Only one stretch of the data below is needed. Output the lines from the one with "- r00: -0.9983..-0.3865" up to and including the one with "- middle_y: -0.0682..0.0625", exactly as they stand.

:: Dataset entries ::
════
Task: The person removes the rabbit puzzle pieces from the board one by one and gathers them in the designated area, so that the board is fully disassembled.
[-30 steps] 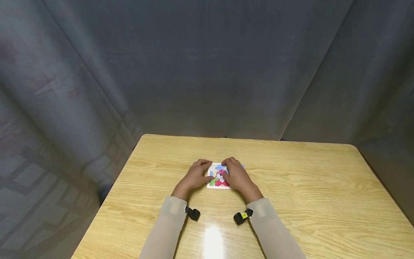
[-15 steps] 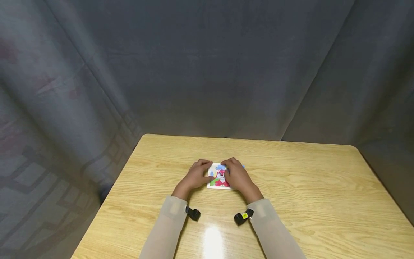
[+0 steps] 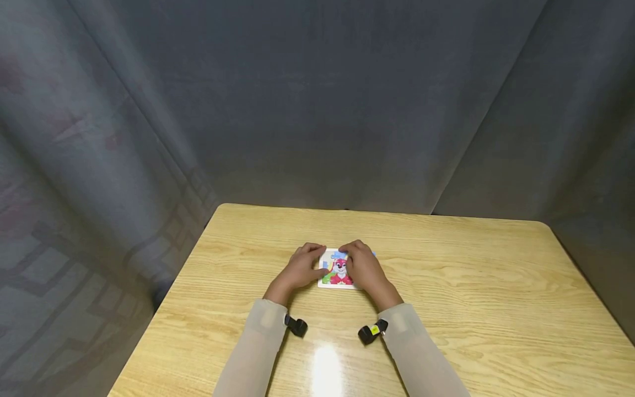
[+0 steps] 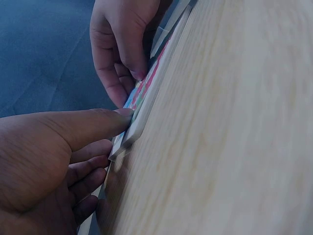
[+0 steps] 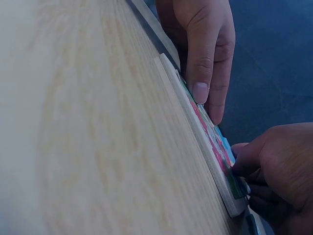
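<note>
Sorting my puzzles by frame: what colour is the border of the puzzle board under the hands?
White, framing the puzzle board; clearest in the head view.

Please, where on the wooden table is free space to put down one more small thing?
The light wooden table lies bare right of the right hand, left of the left hand and toward the far edge. It is crowded only around the colourful picture puzzle board.
</note>
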`<move>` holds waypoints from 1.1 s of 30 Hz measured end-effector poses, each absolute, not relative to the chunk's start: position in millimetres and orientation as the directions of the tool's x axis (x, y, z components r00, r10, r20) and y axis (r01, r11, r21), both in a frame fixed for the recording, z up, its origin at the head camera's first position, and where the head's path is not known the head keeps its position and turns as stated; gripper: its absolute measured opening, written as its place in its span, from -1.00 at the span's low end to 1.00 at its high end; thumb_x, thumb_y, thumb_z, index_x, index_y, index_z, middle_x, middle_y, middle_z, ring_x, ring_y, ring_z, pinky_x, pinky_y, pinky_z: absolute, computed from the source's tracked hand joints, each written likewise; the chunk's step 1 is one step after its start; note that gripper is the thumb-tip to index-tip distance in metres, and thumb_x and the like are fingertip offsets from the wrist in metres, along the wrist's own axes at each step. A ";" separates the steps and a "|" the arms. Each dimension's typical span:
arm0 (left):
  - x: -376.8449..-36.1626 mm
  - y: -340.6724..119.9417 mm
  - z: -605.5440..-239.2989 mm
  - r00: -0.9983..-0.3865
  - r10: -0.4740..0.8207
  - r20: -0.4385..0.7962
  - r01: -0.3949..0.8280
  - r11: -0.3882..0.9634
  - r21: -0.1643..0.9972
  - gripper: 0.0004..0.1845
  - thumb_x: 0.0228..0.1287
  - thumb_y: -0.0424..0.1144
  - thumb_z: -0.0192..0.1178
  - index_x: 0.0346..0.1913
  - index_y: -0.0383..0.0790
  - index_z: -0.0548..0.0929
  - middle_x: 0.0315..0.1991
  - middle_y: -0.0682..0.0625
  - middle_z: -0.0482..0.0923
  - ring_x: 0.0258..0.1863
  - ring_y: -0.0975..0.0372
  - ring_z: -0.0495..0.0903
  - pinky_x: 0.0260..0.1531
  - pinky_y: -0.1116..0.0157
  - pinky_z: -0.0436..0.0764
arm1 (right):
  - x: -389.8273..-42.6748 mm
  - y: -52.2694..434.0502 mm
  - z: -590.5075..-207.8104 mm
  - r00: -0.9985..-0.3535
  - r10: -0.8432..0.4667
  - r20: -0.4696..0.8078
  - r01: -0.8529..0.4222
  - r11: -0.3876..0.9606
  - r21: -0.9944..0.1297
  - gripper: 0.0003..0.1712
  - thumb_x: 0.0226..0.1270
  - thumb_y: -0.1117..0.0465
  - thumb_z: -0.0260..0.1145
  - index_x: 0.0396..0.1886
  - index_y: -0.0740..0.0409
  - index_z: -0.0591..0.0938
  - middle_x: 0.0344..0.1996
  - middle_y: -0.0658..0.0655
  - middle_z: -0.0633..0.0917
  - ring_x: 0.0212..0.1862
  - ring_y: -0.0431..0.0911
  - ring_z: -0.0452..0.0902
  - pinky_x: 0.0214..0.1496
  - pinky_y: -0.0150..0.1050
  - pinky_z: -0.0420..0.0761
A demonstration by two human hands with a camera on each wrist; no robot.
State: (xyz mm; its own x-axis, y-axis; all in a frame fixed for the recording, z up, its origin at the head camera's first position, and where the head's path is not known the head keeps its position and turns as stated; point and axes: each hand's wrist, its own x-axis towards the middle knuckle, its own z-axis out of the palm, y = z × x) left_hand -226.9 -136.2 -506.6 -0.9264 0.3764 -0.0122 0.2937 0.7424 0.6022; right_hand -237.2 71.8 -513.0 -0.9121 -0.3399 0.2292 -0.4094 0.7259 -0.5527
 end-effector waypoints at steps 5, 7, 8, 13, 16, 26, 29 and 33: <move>-227.2 -135.6 -505.4 -0.927 0.376 -0.008 0.295 0.739 0.606 -0.27 0.31 -0.03 0.28 0.45 -0.23 0.30 0.36 -0.07 0.27 0.32 0.03 0.23 0.31 0.02 0.24 | -237.8 72.2 -512.5 -0.911 -0.336 0.239 -0.412 0.718 -0.561 -0.67 0.35 0.41 0.11 -0.01 0.18 0.69 -0.06 0.16 0.60 0.05 0.10 0.53 0.13 0.01 0.51; -227.4 -135.4 -504.3 -0.927 0.376 -0.008 0.294 0.739 0.607 -0.27 0.30 -0.03 0.28 0.45 -0.23 0.30 0.36 -0.07 0.27 0.32 0.03 0.23 0.30 0.02 0.24 | -237.8 72.3 -512.1 -0.913 -0.334 0.236 -0.408 0.716 -0.566 -0.67 0.35 0.42 0.11 -0.01 0.18 0.69 -0.05 0.15 0.59 0.05 0.10 0.53 0.13 0.01 0.51; -227.6 -135.3 -504.0 -0.927 0.375 -0.007 0.294 0.739 0.606 -0.27 0.30 -0.04 0.28 0.45 -0.23 0.30 0.36 -0.08 0.27 0.32 0.03 0.23 0.30 0.02 0.24 | -237.9 72.3 -512.0 -0.914 -0.332 0.235 -0.406 0.715 -0.569 -0.66 0.35 0.43 0.11 -0.01 0.17 0.69 -0.05 0.15 0.59 0.05 0.10 0.53 0.13 0.01 0.51; -228.2 -135.2 -503.9 -0.927 0.374 -0.007 0.295 0.742 0.602 -0.27 0.31 -0.04 0.28 0.45 -0.23 0.30 0.36 -0.08 0.27 0.32 0.02 0.23 0.30 0.02 0.25 | -238.4 71.9 -512.9 -0.919 -0.322 0.230 -0.395 0.719 -0.572 -0.64 0.34 0.45 0.11 0.01 0.15 0.69 -0.04 0.14 0.59 0.06 0.10 0.53 0.13 0.01 0.51; -228.2 -135.4 -504.7 -0.927 0.376 -0.014 0.293 0.744 0.601 -0.27 0.31 -0.04 0.28 0.45 -0.22 0.29 0.37 -0.08 0.26 0.33 0.02 0.23 0.30 0.03 0.25 | -238.5 71.5 -513.8 -0.920 -0.317 0.230 -0.391 0.722 -0.571 -0.64 0.33 0.45 0.10 0.01 0.15 0.69 -0.04 0.15 0.59 0.06 0.10 0.52 0.13 0.01 0.51; -228.2 -135.2 -505.0 -0.927 0.375 -0.010 0.296 0.748 0.594 -0.27 0.31 -0.04 0.28 0.45 -0.22 0.30 0.36 -0.08 0.27 0.33 0.03 0.23 0.31 0.04 0.24 | -237.7 73.0 -511.0 -0.928 -0.324 0.186 -0.369 0.718 -0.591 -0.65 0.30 0.31 0.23 0.07 0.13 0.67 -0.01 0.12 0.57 0.06 0.06 0.50 0.12 0.01 0.50; -228.0 -135.3 -504.9 -0.928 0.373 -0.010 0.293 0.745 0.599 -0.27 0.31 -0.04 0.28 0.45 -0.23 0.30 0.36 -0.07 0.27 0.33 0.03 0.23 0.31 0.03 0.24 | -237.6 73.9 -510.1 -0.930 -0.333 0.155 -0.356 0.717 -0.599 -0.62 0.28 0.26 0.26 0.11 0.11 0.65 0.01 0.11 0.55 0.04 0.03 0.49 0.10 0.00 0.50; -227.0 -135.8 -505.5 -0.929 0.369 -0.016 0.285 0.745 0.604 -0.27 0.30 -0.04 0.28 0.45 -0.22 0.30 0.37 -0.07 0.26 0.34 0.03 0.22 0.31 0.02 0.25 | -237.8 75.3 -511.0 -0.925 -0.352 0.145 -0.366 0.716 -0.594 -0.59 0.29 0.25 0.26 0.14 0.11 0.63 0.00 0.10 0.54 0.02 0.00 0.48 0.09 -0.01 0.51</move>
State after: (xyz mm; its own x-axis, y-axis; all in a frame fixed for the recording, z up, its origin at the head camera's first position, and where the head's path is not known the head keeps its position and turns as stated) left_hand -227.0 -135.8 -505.5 -0.9294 0.3687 -0.0162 0.2849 0.7445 0.6037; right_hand -237.8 75.3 -511.0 -0.9248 -0.3519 0.1450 -0.3657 0.7163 -0.5943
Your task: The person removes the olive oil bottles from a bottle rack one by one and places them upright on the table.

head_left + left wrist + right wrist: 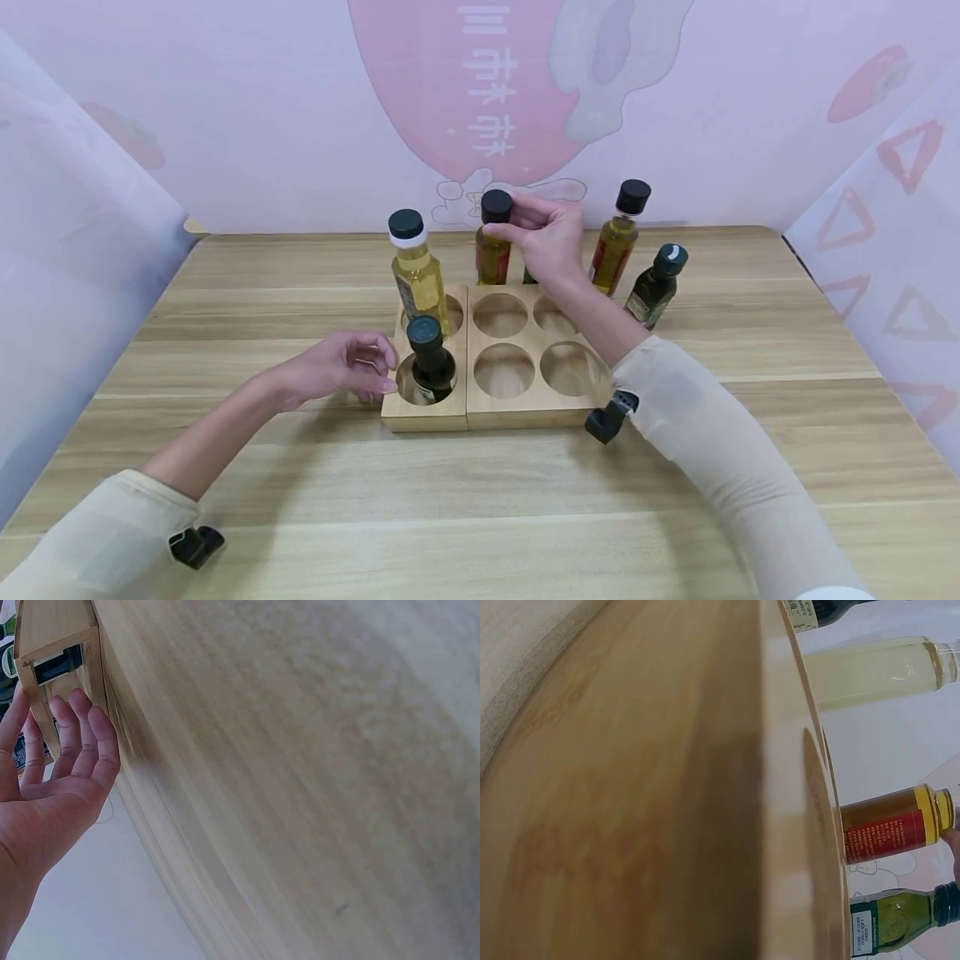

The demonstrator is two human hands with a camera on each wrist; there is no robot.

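Observation:
A wooden rack [525, 412] with round holes lies mid-table. A dark green bottle [432, 360] stands in its front-left hole and a pale yellow oil bottle [417, 279] in the back-left hole. My left hand [377, 367] rests beside the rack's left side with relaxed fingers and holds nothing; in the left wrist view the left hand [64, 765] has its fingertips at the rack's wall [56, 634]. My right hand [519, 218] pinches the black cap of an amber bottle with a red label [492, 254], which stands just behind the rack. The amber bottle [892, 825] also shows in the right wrist view.
Behind the rack on the right stand another amber bottle [618, 242] and a dark green bottle [657, 285]. A small green bottle [900, 922] is mostly hidden behind my right hand. Pink printed screens enclose the table [225, 500] at the back and both sides.

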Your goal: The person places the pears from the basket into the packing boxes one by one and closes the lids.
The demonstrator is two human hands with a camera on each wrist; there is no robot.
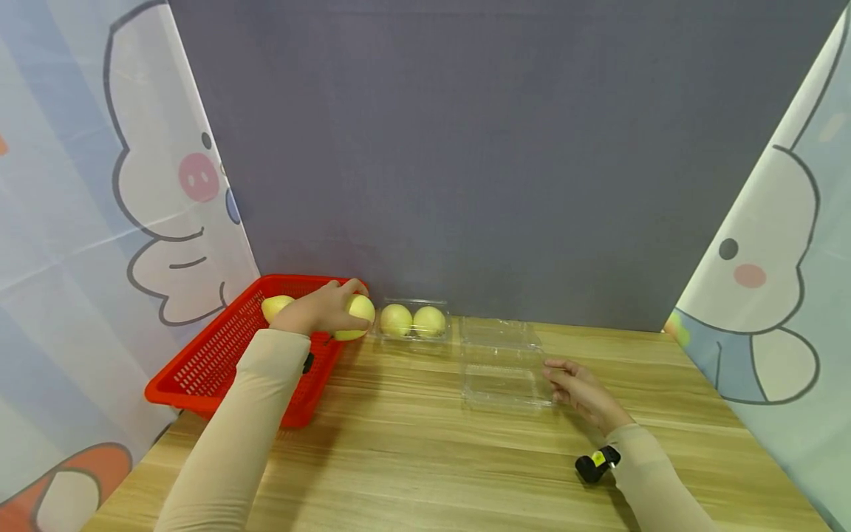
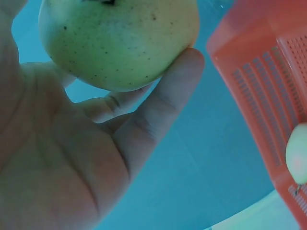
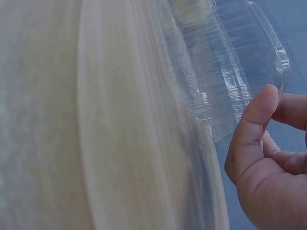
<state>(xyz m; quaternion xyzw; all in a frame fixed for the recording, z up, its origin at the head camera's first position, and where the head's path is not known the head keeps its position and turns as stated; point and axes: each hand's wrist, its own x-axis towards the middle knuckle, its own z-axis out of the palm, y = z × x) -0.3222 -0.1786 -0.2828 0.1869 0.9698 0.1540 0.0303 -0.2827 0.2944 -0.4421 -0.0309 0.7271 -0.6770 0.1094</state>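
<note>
My left hand [image 1: 322, 309] grips a yellow-green round fruit [image 1: 359, 314] just above the right end of a red slotted basket [image 1: 199, 380]. In the left wrist view the fruit [image 2: 120, 38] sits in my curled fingers [image 2: 158, 110], with the basket [image 2: 259, 72] beside it. Another fruit [image 1: 275, 304] lies inside the basket. An open, empty clear plastic clamshell box [image 1: 499, 369] lies at the table's middle. My right hand [image 1: 575, 388] rests at its right edge, fingers relaxed. In the right wrist view the thumb [image 3: 256, 120] is against the box's rim [image 3: 225, 62].
A second clear box [image 1: 412, 323] holding two fruits stands against the grey back wall, between basket and open box. The wooden table [image 1: 412, 458] is walled by cartoon-printed curtains on both sides. A black wrist device [image 1: 595, 465] sits on my right sleeve.
</note>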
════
:: Written answer ::
  - r00: -0.9983..-0.3865
  - r10: -0.4740..0.8207
  - r20: -0.4385..0.7962
  - r01: -0.3949..0.8280
  - r11: -0.3882..0.9634
  - r21: -0.1643..0.9972
  - gripper: 0.0004..0.1845
  - thumb_x: 0.0228..0.1287
  - thumb_y: -0.0424..0.1144
  - thumb_z: -0.0192..0.1178
  - index_x: 0.0346..0.1913
  - index_y: -0.0383..0.0790
  - index_z: -0.0548..0.0929
  - middle_x: 0.0315..0.1991
  - middle_y: -0.0682..0.0625

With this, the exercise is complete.